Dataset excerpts
.....

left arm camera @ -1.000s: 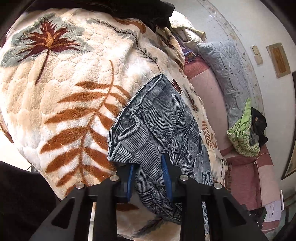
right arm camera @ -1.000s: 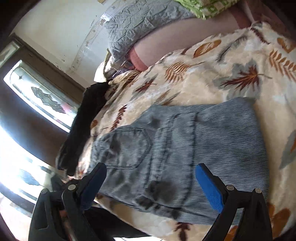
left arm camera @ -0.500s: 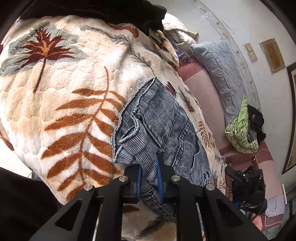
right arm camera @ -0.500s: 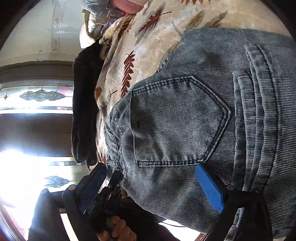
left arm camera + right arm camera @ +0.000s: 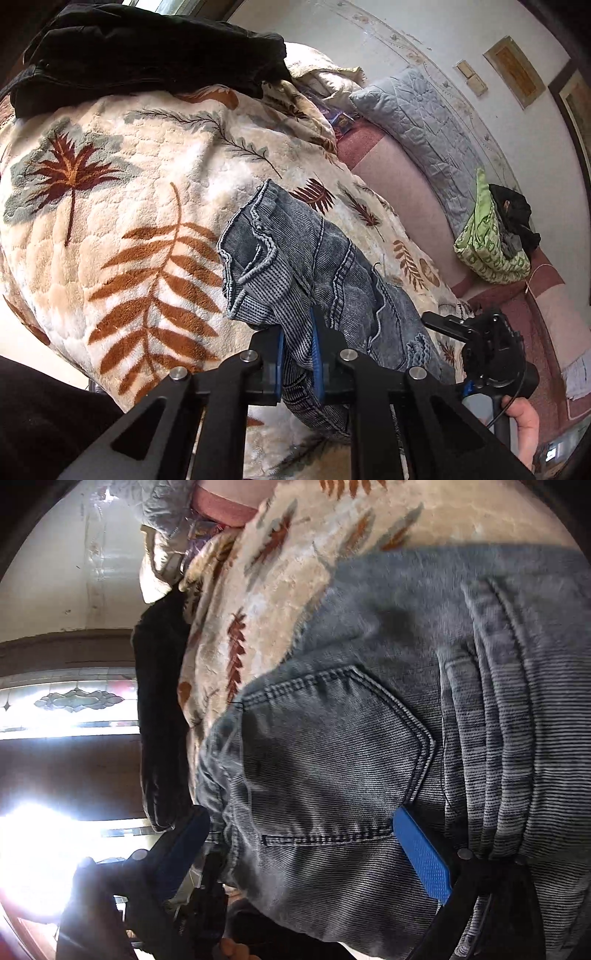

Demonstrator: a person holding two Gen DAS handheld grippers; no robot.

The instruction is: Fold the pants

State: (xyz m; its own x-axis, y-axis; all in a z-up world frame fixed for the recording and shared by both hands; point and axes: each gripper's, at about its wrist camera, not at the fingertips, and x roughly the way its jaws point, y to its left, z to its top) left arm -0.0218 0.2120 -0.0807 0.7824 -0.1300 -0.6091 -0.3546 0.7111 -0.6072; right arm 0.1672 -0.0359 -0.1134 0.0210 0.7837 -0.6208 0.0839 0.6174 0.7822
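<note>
Grey-blue denim pants [image 5: 295, 258] lie bunched on a leaf-patterned fleece blanket [image 5: 129, 221]. My left gripper [image 5: 297, 332] is shut on a fold of the denim near the waistband, blue pads pressing both sides and lifting the cloth slightly. In the right wrist view the pants [image 5: 332, 746] fill the frame with a back pocket facing me. My right gripper [image 5: 299, 814] is open wide and close over that pocket, with its blue fingertips [image 5: 421, 856] either side of the pocket's lower edge. The right gripper's body [image 5: 487, 350] and a hand [image 5: 524, 424] show at the left view's lower right.
A black garment [image 5: 147, 55] lies at the blanket's far end. Beyond it are a grey quilted pillow [image 5: 424, 122] and a green patterned bag [image 5: 484, 243] on a pink bedsheet [image 5: 406, 184]. A bright window [image 5: 74, 701] is at the left of the right wrist view.
The left jaws closed onto the denim fold and raised it a little. The right gripper swung in close over the back pocket and rolled, still open.
</note>
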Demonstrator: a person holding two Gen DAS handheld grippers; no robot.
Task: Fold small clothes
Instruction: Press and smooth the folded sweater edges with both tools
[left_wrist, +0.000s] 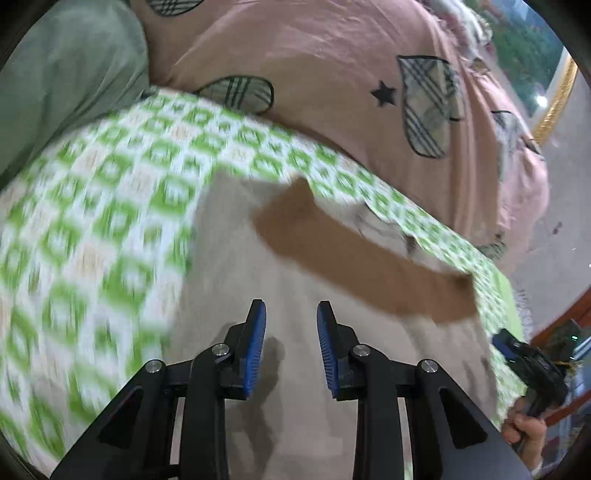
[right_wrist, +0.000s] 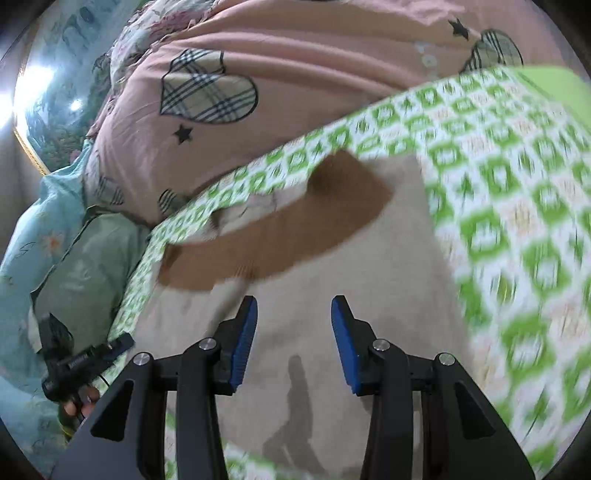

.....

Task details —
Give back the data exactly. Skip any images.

Completed task —
left arm camera @ -1.000s: 
right arm camera @ -1.000s: 
left arm camera @ -0.500s: 
right arm camera @ -0.500s: 
left arm camera + right arm camera @ +0.000s: 

Demonstrator: a person holding two Gen DAS handheld grippers; no robot.

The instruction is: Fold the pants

State: (xyz m; its own x-axis, y-axis; all in a z-up world frame fixed for the recording and shared by both hands; point and axes: each gripper's, at about its wrist camera, not at the fingertips, and x roughly the way its jaws point, y to its left, z to its top) left arm -0.0218 0.2120 -0.0807 0.7824 -0.1300 -0.6091 -0.3546 0.7111 -0.6072; right arm 0.1672 -0.0359 -0.1134 0.0210 0.7837 -0.6208 0.0839 0.6174 0.7822
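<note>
Grey-blue denim pants [image 5: 295, 258] lie bunched on a leaf-patterned fleece blanket [image 5: 129, 221]. My left gripper [image 5: 297, 332] is shut on a fold of the denim near the waistband, blue pads pressing both sides and lifting the cloth slightly. In the right wrist view the pants [image 5: 332, 746] fill the frame with a back pocket facing me. My right gripper [image 5: 299, 814] is open wide and close over that pocket, with its blue fingertips [image 5: 421, 856] either side of the pocket's lower edge. The right gripper's body [image 5: 487, 350] and a hand [image 5: 524, 424] show at the left view's lower right.
A black garment [image 5: 147, 55] lies at the blanket's far end. Beyond it are a grey quilted pillow [image 5: 424, 122] and a green patterned bag [image 5: 484, 243] on a pink bedsheet [image 5: 406, 184]. A bright window [image 5: 74, 701] is at the left of the right wrist view.
The left jaws closed onto the denim fold and raised it a little. The right gripper swung in close over the back pocket and rolled, still open.
</note>
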Demonstrator: a person holding two Gen DAS handheld grippers; no robot.
Task: Fold small clothes
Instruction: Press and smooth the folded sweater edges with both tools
[left_wrist, +0.000s] 
[right_wrist, +0.000s] 

This concludes the answer.